> _What is needed_:
Report each line of the listing that carries the word "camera".

** Source data follows **

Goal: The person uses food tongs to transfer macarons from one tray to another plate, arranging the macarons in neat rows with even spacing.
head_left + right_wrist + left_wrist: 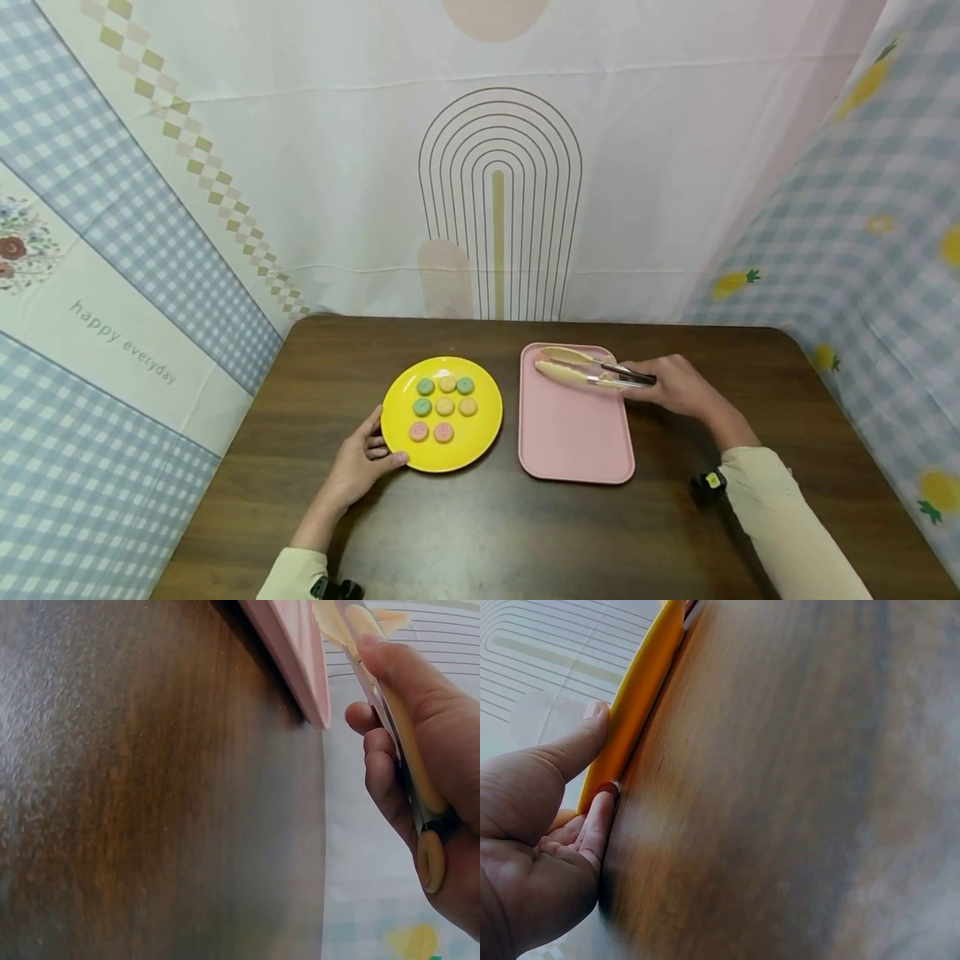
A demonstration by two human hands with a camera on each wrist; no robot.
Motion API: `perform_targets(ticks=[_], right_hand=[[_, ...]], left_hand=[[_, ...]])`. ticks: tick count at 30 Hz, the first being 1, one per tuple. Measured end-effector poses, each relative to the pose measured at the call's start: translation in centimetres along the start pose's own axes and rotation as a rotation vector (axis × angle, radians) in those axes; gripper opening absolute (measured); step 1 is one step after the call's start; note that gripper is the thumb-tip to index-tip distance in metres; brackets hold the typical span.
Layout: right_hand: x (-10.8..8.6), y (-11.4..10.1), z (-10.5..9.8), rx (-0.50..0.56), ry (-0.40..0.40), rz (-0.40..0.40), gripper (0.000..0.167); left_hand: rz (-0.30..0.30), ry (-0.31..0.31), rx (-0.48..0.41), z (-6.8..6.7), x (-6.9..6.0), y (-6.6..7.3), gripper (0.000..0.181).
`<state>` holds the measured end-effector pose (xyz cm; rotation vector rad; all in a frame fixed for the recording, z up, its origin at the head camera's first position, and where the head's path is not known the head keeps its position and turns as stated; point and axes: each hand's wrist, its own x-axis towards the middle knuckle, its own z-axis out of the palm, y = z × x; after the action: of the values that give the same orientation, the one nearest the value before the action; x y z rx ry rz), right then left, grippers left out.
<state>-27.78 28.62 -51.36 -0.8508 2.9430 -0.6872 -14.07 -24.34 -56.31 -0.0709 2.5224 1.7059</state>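
Observation:
A round yellow plate (472, 442) carries several small round cookies (445, 406) in green, pale yellow and pink. My left hand (360, 465) holds the plate's left rim, thumb on the edge and the other fingers curled at its side; the left wrist view shows this thumb (592, 735) against the yellow edge. In my right hand (671, 385) is a pair of tongs (577, 375) with cream tips and metal arms. The tips point left, apart, with nothing seen between them, over the upper part of a pink tray (573, 437). Fingers wrap the tongs' cream handle (409, 750).
Both the plate and the tray rest on a dark brown wooden table (480, 533), with a narrow gap between them. A white patterned cloth (360, 167) hangs behind the table, and checked cloths hang at both sides.

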Motion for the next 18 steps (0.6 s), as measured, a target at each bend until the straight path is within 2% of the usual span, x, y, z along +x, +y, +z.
perform_targets(ticks=[5,18], right_hand=[[-0.4,-0.5,-0.7,-0.005,0.031,0.000,0.056],[-0.9,-2.3,-2.7,0.011,0.032,-0.005,0.054]], left_hand=[[0.001,-0.001,-0.002,0.1,0.0,0.0,0.097],[0.000,0.002,0.007,0.0,-0.1,0.1,0.096]])
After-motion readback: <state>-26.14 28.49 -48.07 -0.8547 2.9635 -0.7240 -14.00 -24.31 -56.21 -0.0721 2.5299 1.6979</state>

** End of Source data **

> _Answer section_:
A demonstration by two human hands with a camera on each wrist; no robot.
`<state>` holds the measured end-effector pose (xyz cm; rotation vector rad; all in a frame fixed for the recording, z up, its origin at the head camera's first position, and where the head's path is not known the head keeps its position and turns as stated; point and axes: each hand's wrist, its own x-axis towards the middle knuckle, its own z-axis out of the palm, y = z × x; after the action: of the values that give the same orientation, the one nearest the value before the action; x y z rx ry rz), right then left, grippers left out.

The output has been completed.